It’s been way too long since we’ve seen the U.S. Open at the quaint, quirky Merion Golf Club. The last time our nation’s championship was played at Merion was in 1981. Tiger Woods was 5.
The course distance and lack of room for large galleries are the announced drawbacks, but the history should outweigh all of that. Merion has the history and odd subtleties that can only be found at baseball’s historic Wrigley Field.

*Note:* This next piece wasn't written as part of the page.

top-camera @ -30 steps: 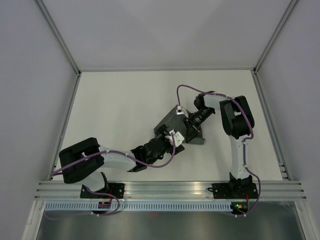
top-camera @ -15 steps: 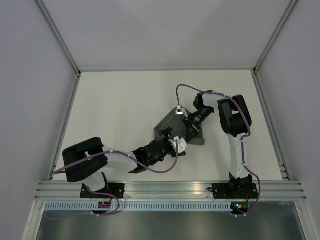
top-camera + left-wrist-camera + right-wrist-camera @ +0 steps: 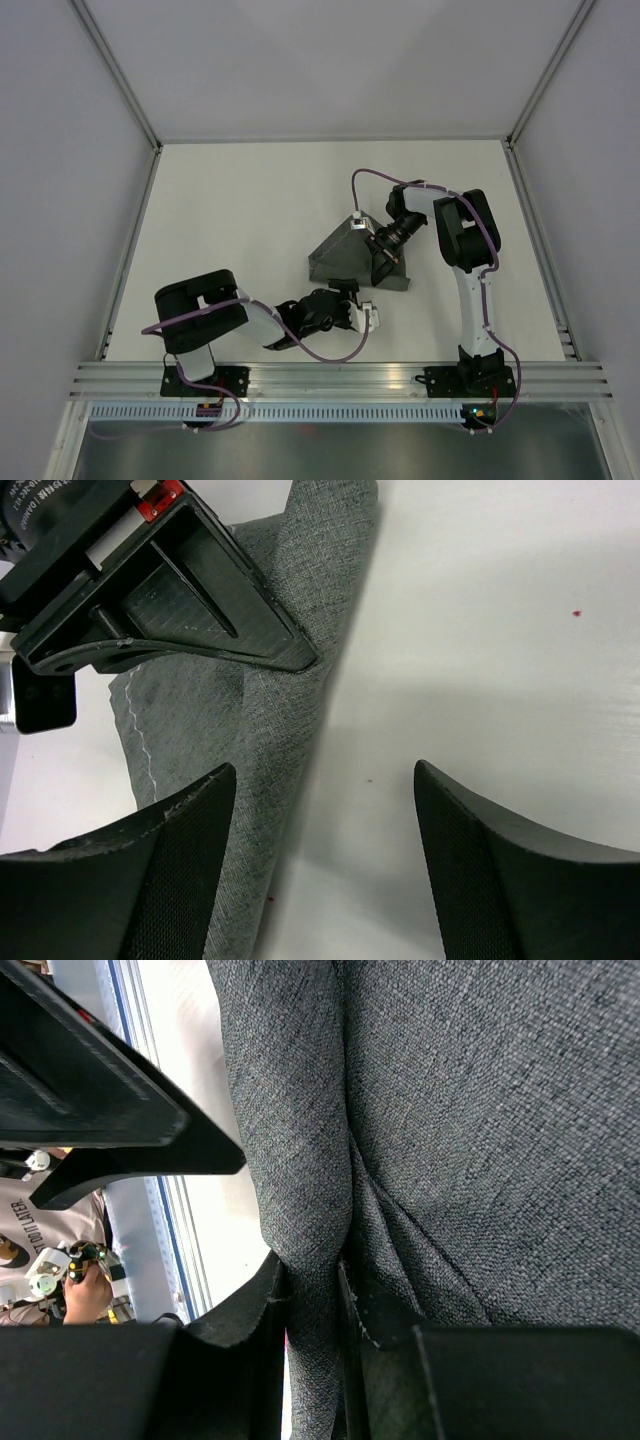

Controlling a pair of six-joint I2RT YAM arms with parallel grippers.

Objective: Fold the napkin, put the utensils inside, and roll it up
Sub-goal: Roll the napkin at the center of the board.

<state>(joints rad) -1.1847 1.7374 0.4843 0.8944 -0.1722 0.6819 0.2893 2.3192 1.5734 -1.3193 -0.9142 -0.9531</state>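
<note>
Right jaws pinch a napkin fold; left jaws, wide and empty, straddle its edge over the table.

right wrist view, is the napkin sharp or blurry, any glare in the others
Right wrist: napkin weave crisp throughout. Left wrist: weave sharp, soft shadow along its edge, no glare on the table. Top external: even light, napkin too small for texture.

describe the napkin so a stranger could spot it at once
On the white table, look just right of centre. The napkin is a dark grey cloth in a rough triangle, one fold pinched by the right gripper; it is the only soft, matte thing there.
</note>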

Merion was opened more than 100 years ago and was site of one of the most memorable shots in golf, Ben Hogan’s 1-iron at the 1950 U.S. Open. This week during practice rounds, some of the top players were posing for photos near the embedded plaque where Hogan made the famous shot. 18 years before Hogan won that U.S. Open, Babe Ruth called his shot at Wrigley. Hundreds of fans and major leaguers have posed at home plate pointing out to center field, just like all those golfers on the 18th at Merion.
Along with the history, are the subtle differences from other golf courses. Instead of flags on each hole, the pins are topped with red wicker baskets on the front nine and orange wicker baskets on the back nine. Baskets were used at the top of pins in the early 1900’s at British courses, but there are other theories behind the baskets and Merion’s website says the reason course designer Hugh Wilson put baskets at the top of the pins is a “mystery to this day.”
The ivy that lines the outfield wall at Wrigley Field doesn’t have the same mystery behind it that the wicker baskets do, but it gives the historic ballpark a unique look and unique set of rules. No other stadium has the possibility of a ground-rule double due to vegetation.
Wrigley is guaranteed 81 games every baseball season. Hopefully, we get to see the U.S. Open at Merion and those wicker baskets more than once every 30 years.